_WHAT THIS TASK INVOLVES_:
An exact copy of all the data is the expected answer.

_INFORMATION SUPPLIED_:

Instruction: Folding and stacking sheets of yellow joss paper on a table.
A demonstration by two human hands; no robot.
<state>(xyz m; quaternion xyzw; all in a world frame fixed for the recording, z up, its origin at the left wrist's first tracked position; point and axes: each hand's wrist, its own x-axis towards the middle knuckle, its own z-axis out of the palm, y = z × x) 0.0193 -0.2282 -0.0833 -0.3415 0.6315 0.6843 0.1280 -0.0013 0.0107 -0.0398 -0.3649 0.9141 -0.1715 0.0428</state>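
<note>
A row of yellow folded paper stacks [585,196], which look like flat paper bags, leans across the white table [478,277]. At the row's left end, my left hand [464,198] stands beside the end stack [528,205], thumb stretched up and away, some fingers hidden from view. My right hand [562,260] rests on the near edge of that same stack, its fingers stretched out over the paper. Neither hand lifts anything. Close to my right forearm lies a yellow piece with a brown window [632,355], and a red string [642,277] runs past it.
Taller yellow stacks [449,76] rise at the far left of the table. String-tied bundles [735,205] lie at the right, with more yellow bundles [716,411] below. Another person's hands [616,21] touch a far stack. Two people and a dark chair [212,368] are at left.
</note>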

_TASK OUTPUT_:
Instruction: Folding and stacking sheets of yellow joss paper on a table.
A demonstration by two human hands; no robot.
<state>(xyz m; quaternion xyzw; all in a world frame fixed for the recording, z up, its origin at the left wrist's first tracked position; point and axes: each hand's wrist, its own x-axis towards the middle knuckle, its own z-axis out of the palm, y = z × x) 0.0193 -0.2282 -0.0833 -0.3415 0.6315 0.6843 0.1280 -0.0013 0.0107 -0.0398 -0.3649 0.9141 -0.1715 0.0428</state>
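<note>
A row of yellow folded paper stacks [585,196], which look like flat paper bags, leans across the white table [478,277]. At the row's left end, my left hand [464,198] stands beside the end stack [528,205], thumb stretched up and away, some fingers hidden from view. My right hand [562,260] rests on the near edge of that same stack, its fingers stretched out over the paper. Neither hand lifts anything. Close to my right forearm lies a yellow piece with a brown window [632,355], and a red string [642,277] runs past it.
Taller yellow stacks [449,76] rise at the far left of the table. String-tied bundles [735,205] lie at the right, with more yellow bundles [716,411] below. Another person's hands [616,21] touch a far stack. Two people and a dark chair [212,368] are at left.
</note>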

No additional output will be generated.